Favorite FireFox feature

This has to be my favorite feature (I don't really use FireFox, but just started to play around with it). I am always looking for specific text in a web page, and I hate doing the Control-F, rinse, repeat mechanism to find something. FireFox has this nice feature where you can just start typing the text and it will automatically find it in the page.

I do this A LOT when clicking on results from a search query, and looking for the string I searched for in the page. Love it.
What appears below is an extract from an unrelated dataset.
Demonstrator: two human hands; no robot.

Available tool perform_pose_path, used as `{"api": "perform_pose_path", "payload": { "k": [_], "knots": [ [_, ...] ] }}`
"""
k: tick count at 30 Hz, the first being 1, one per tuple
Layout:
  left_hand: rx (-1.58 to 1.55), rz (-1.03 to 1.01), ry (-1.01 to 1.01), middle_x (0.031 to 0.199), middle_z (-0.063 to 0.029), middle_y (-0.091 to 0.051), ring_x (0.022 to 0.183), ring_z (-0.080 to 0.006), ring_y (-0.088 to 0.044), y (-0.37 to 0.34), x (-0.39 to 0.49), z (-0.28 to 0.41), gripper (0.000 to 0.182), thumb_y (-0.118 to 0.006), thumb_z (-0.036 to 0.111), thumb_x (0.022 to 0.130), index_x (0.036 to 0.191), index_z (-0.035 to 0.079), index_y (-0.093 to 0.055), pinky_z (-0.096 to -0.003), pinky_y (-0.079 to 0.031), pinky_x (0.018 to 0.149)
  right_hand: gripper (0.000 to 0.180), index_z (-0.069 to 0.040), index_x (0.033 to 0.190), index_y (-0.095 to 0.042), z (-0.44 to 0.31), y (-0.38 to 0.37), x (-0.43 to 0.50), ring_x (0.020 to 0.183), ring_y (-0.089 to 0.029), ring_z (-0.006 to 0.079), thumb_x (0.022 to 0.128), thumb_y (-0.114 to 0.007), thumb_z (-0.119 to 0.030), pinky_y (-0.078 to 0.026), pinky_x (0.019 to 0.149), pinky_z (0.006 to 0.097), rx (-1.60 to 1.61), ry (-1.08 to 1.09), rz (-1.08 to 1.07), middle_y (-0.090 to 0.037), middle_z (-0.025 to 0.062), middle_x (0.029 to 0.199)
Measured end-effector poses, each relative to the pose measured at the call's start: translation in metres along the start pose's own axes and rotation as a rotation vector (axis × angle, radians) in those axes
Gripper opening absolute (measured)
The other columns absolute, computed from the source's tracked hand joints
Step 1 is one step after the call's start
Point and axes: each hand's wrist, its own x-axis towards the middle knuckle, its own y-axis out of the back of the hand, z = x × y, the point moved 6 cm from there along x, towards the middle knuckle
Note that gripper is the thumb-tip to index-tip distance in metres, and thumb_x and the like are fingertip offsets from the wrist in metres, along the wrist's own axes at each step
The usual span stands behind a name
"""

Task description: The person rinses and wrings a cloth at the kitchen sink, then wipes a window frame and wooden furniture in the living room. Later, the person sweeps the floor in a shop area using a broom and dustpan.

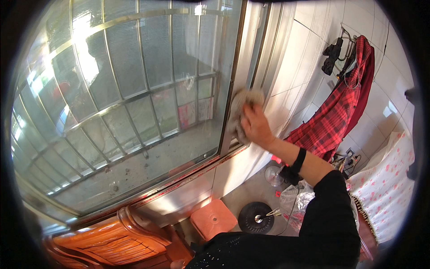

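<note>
My right hand (257,126) presses a bunched grey-brown cloth (247,97) against the metal side frame (245,60) of a sliding window. The fingers are closed on the cloth, and its edges look slightly blurred. Left of the hand is the large glass pane (195,144), with metal security bars (146,60) behind it. Below the pane runs the window track (161,195), marked with red along its edge. At the bottom edge, only a small bit of what seems to be my left hand (177,264) shows by a wooden chair (117,238); its grip is hidden.
A pink plastic stool (214,218) and a round black base (256,218) stand on the floor below. Clear plastic bags (295,198) lie under my arm. A red plaid garment (329,114) hangs from a wall hook; a floral cloth (383,181) drapes at right.
</note>
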Motion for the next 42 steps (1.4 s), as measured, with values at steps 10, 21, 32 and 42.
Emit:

FireFox is pretty slick. It has lots of nice small usability and productivity enhancements.

Comments (15)

  1. Steven says:

    I really like having the search window at the bottom not obscuring the webpage itself.

  2. Rick says:

    Agreed. They added this to source view and it can be a godsend. One of many small features that make it hard to go back to using (vanilla) IE.

  3. DC says:

    I hate that the find feature in IE, when it gets to the end of the document, puts up a modal dialog that says "Reached the end of the document". It won’t wrap around and start at the beginning, even if I want to search for another string.

  4. G. Man says:

    The problem with the IE Ctrl+F find is that 99% of the time it "finds" something, I have no idea where on the page it was found. It needs to do more than just reverse-highlight the text… stuff like this is just killing IE…

  5. Andrei P. says:

    In IE you can use the Google toolbar for searching the page and highlighting the search terms.

  6. After using the Find as You Type feature of Firefox for a while, you will find yourself doing it in other applications. I can’t count the times I was working with a friend on a project and we looked up something on the Web on IE and I "just started typing" to find a particular piece of information.

  7. treego14 says:

    If you think Firefox has usability enhancements, wait until you try Opera. Opera blows away Firefox in this respect.

  8. froz says:

    It also supports F3 for find again.

    I’m a big fan of Firefox, but it’s pretty interesting the improvements and tweaks that products like Maxthon have done to Firefox’s features.

    I love it when you stumble over a feature that you never realized needed improvement but when the alternative presents itself it just shines.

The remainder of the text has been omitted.